Pictures stay out; print the rest of the listing below exactly as it stands.

Given material ▸
▽

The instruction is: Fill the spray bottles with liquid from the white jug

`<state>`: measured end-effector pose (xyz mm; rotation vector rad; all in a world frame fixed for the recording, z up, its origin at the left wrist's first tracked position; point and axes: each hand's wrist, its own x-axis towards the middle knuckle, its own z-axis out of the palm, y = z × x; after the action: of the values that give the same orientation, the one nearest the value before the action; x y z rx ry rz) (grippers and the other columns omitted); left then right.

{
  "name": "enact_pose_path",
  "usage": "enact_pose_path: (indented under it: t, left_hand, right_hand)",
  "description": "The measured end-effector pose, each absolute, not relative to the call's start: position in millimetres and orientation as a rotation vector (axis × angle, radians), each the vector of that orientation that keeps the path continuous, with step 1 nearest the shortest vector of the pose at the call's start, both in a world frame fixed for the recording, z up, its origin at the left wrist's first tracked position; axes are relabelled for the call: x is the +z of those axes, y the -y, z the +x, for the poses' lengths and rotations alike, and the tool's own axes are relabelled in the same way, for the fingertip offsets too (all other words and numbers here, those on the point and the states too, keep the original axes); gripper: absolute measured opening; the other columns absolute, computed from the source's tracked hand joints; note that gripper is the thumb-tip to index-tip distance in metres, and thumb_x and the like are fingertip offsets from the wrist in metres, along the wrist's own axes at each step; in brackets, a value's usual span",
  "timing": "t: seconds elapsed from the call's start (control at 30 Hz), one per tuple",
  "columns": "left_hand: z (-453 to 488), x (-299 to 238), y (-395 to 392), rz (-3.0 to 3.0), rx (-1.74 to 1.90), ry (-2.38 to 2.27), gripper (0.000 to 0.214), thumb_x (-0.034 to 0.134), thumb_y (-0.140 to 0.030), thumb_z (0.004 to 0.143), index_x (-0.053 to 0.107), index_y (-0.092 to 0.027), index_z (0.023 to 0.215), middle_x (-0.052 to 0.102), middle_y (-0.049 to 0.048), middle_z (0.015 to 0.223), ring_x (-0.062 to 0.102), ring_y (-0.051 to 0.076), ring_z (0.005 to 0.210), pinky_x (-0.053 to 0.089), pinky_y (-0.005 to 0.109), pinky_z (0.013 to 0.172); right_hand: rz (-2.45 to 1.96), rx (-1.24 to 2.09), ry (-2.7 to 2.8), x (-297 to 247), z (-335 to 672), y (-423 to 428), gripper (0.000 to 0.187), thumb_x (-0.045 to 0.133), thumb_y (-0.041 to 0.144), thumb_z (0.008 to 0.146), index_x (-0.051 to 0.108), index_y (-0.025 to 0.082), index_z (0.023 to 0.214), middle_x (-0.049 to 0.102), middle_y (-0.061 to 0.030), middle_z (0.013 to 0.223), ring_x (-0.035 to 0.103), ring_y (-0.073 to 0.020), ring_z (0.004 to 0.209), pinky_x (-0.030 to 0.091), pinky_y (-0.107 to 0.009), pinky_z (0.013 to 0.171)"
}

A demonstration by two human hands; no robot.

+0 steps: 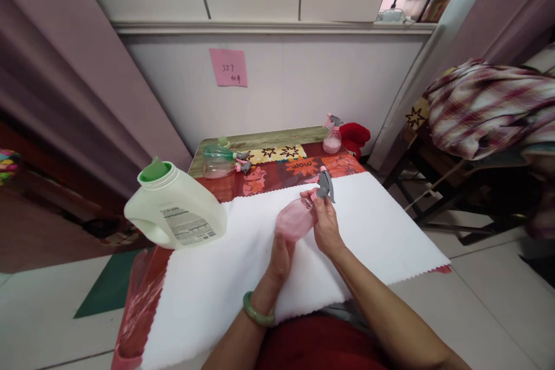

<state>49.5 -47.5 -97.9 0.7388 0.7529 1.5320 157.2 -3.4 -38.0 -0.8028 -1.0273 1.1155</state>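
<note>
A small pink spray bottle (297, 218) is held tilted above the white cloth (373, 231) in the middle of the table. My left hand (281, 257), with a green bangle on its wrist, grips the bottle's body from below. My right hand (326, 222) pinches the neck just under the grey trigger head (325, 185). A large white jug (176, 211) with a green cap lies tipped at the table's left edge.
Two spray bottles, one green (219, 154) and one clear (222, 168), lie at the back left. Another pink spray bottle (332, 137) stands at the back right near a red object (355, 134). A chair draped with plaid fabric (485, 107) is to the right.
</note>
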Motion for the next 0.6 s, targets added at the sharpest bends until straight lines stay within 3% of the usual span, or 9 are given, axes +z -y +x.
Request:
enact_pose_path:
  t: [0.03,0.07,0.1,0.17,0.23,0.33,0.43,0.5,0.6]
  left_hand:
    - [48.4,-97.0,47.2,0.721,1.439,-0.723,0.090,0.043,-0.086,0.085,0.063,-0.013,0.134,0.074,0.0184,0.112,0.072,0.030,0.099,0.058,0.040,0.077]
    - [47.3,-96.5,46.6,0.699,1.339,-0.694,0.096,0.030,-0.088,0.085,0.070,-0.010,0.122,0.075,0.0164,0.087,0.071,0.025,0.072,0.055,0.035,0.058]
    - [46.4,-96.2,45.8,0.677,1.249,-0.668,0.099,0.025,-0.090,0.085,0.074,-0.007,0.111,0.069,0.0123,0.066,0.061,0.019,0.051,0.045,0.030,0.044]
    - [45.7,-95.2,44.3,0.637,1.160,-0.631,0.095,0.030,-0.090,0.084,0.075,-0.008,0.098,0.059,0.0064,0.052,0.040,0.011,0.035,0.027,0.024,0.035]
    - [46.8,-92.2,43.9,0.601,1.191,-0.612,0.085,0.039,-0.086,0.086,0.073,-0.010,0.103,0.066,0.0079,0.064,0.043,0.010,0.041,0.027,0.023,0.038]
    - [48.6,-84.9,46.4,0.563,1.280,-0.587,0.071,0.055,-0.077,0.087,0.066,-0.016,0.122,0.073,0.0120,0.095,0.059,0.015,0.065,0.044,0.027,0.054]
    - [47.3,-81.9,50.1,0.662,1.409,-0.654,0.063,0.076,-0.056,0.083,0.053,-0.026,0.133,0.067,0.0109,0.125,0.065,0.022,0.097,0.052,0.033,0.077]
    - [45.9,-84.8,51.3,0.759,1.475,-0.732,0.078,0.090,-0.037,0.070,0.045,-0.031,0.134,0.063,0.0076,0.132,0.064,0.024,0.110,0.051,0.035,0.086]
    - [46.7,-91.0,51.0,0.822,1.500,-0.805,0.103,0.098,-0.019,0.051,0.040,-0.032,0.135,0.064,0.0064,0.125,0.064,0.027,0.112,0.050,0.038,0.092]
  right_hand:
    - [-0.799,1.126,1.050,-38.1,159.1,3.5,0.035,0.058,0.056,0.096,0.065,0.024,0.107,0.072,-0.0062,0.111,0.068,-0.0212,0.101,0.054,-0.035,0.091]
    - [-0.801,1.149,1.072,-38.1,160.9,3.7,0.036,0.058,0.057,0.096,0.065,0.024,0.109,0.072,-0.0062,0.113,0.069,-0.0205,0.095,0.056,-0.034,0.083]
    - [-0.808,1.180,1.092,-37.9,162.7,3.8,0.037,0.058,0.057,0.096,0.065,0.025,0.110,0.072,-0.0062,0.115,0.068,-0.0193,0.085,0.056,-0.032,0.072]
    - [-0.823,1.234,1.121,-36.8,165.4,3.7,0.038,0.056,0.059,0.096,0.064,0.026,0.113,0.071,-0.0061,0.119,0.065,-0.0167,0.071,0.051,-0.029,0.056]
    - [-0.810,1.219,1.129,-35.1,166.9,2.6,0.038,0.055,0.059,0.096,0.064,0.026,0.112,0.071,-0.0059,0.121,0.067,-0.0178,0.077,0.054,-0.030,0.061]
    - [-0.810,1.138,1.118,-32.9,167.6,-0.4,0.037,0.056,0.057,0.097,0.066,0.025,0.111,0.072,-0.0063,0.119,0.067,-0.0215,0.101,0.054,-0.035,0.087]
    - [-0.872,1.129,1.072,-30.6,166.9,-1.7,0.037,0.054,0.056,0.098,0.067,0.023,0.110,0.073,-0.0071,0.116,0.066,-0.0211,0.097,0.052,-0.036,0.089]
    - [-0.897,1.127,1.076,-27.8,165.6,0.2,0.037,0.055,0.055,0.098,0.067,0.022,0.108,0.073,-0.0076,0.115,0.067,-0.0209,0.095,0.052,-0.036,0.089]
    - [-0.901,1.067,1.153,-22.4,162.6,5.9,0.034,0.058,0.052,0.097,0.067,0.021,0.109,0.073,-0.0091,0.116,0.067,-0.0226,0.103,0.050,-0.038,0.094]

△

Solution ▸
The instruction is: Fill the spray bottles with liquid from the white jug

`<state>`: measured end-effector pose (xyz mm; rotation vector rad; all in a world frame fixed for the recording, z up, its origin at the left wrist's first tracked position; point and axes: each hand's wrist, its own x-axis towards the middle knuckle, its own z-axis out of the palm, y = z × x; after the action: of the values that give the same orientation, the one nearest the value before the action; x y z rx ry rz) (grippers and the other columns omitted); left then right.

{
  "name": "enact_pose_path",
  "usage": "enact_pose_path: (indented under it: t, left_hand, right_hand)",
  "description": "The measured end-effector pose, each absolute, not relative to the call's start: position in millimetres and orientation as a rotation vector (axis × angle, radians), each the vector of that orientation that keeps the path continuous, with step 1 nearest the shortest vector of the pose at the call's start, both in a world frame fixed for the recording, z up, its origin at the left wrist's first tracked position; axes are relabelled for the call: x is the +z of those axes, y the -y, z the +x, for the poses' lengths and rotations alike, and the tool's own axes are relabelled in the same way, for the fingertip offsets too (all other words and numbers here, those on the point and the states too, keep the original axes); gripper: absolute measured opening; the other columns absolute, computed from the source's tracked hand joints; note that gripper is the thumb-tip to index-tip distance in metres, and thumb_x and the like are fingertip offsets from the wrist in metres, along the wrist's own axes at each step; in brackets, a value's usual span",
  "timing": "t: seconds elapsed from the call's start (control at 30 Hz), one per tuple",
  "columns": "left_hand: z (-453 to 488), x (-299 to 238), y (-395 to 392), rz (-3.0 to 3.0), rx (-1.74 to 1.90), ry (-2.38 to 2.27), gripper (0.000 to 0.214), thumb_x (-0.034 to 0.134), thumb_y (-0.140 to 0.030), thumb_z (0.004 to 0.143), index_x (-0.053 to 0.107), index_y (-0.092 to 0.027), index_z (0.023 to 0.215), middle_x (-0.052 to 0.102), middle_y (-0.049 to 0.048), middle_z (0.015 to 0.223), ring_x (-0.062 to 0.102), ring_y (-0.051 to 0.076), ring_z (0.005 to 0.210), pinky_x (-0.053 to 0.089), pinky_y (-0.005 to 0.109), pinky_z (0.013 to 0.172); right_hand: rz (-2.45 to 1.96), rx (-1.24 to 2.09), ry (-2.7 to 2.8), x (-297 to 247), z (-335 to 672), y (-423 to 428), gripper (0.000 to 0.187), thumb_x (-0.045 to 0.133), thumb_y (-0.041 to 0.144), thumb_z (0.008 to 0.146), index_x (-0.051 to 0.108), index_y (-0.025 to 0.082), index_z (0.023 to 0.214), middle_x (-0.049 to 0.102), middle_y (-0.061 to 0.030), middle_z (0.013 to 0.223), ring_x (-0.035 to 0.103), ring_y (-0.073 to 0.020), ring_z (0.004 to 0.209), pinky_x (-0.030 to 0.091), pinky_y (-0.107 to 0.009), pinky_z (0.013 to 0.171)"
}

A demonstration by two human hands; no robot.

+0 steps: 

<state>49.5 -47.5 -97.9 0.7388 0.7529 1.5320 157.2 -3.4 -38.0 -0.8028 -1.0273 1.1155</state>
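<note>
A small pink spray bottle (297, 218) is held tilted above the white cloth (373, 231) in the middle of the table. My left hand (281, 257), with a green bangle on its wrist, grips the bottle's body from below. My right hand (326, 222) pinches the neck just under the grey trigger head (325, 185). A large white jug (176, 211) with a green cap lies tipped at the table's left edge.
Two spray bottles, one green (219, 154) and one clear (222, 168), lie at the back left. Another pink spray bottle (332, 137) stands at the back right near a red object (355, 134). A chair draped with plaid fabric (485, 107) is to the right.
</note>
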Motion for the next 0.6 s, targets added at the sharpest bends until straight lines stay within 3% of the usual span, or 9 are given, axes +z -y +x.
Request:
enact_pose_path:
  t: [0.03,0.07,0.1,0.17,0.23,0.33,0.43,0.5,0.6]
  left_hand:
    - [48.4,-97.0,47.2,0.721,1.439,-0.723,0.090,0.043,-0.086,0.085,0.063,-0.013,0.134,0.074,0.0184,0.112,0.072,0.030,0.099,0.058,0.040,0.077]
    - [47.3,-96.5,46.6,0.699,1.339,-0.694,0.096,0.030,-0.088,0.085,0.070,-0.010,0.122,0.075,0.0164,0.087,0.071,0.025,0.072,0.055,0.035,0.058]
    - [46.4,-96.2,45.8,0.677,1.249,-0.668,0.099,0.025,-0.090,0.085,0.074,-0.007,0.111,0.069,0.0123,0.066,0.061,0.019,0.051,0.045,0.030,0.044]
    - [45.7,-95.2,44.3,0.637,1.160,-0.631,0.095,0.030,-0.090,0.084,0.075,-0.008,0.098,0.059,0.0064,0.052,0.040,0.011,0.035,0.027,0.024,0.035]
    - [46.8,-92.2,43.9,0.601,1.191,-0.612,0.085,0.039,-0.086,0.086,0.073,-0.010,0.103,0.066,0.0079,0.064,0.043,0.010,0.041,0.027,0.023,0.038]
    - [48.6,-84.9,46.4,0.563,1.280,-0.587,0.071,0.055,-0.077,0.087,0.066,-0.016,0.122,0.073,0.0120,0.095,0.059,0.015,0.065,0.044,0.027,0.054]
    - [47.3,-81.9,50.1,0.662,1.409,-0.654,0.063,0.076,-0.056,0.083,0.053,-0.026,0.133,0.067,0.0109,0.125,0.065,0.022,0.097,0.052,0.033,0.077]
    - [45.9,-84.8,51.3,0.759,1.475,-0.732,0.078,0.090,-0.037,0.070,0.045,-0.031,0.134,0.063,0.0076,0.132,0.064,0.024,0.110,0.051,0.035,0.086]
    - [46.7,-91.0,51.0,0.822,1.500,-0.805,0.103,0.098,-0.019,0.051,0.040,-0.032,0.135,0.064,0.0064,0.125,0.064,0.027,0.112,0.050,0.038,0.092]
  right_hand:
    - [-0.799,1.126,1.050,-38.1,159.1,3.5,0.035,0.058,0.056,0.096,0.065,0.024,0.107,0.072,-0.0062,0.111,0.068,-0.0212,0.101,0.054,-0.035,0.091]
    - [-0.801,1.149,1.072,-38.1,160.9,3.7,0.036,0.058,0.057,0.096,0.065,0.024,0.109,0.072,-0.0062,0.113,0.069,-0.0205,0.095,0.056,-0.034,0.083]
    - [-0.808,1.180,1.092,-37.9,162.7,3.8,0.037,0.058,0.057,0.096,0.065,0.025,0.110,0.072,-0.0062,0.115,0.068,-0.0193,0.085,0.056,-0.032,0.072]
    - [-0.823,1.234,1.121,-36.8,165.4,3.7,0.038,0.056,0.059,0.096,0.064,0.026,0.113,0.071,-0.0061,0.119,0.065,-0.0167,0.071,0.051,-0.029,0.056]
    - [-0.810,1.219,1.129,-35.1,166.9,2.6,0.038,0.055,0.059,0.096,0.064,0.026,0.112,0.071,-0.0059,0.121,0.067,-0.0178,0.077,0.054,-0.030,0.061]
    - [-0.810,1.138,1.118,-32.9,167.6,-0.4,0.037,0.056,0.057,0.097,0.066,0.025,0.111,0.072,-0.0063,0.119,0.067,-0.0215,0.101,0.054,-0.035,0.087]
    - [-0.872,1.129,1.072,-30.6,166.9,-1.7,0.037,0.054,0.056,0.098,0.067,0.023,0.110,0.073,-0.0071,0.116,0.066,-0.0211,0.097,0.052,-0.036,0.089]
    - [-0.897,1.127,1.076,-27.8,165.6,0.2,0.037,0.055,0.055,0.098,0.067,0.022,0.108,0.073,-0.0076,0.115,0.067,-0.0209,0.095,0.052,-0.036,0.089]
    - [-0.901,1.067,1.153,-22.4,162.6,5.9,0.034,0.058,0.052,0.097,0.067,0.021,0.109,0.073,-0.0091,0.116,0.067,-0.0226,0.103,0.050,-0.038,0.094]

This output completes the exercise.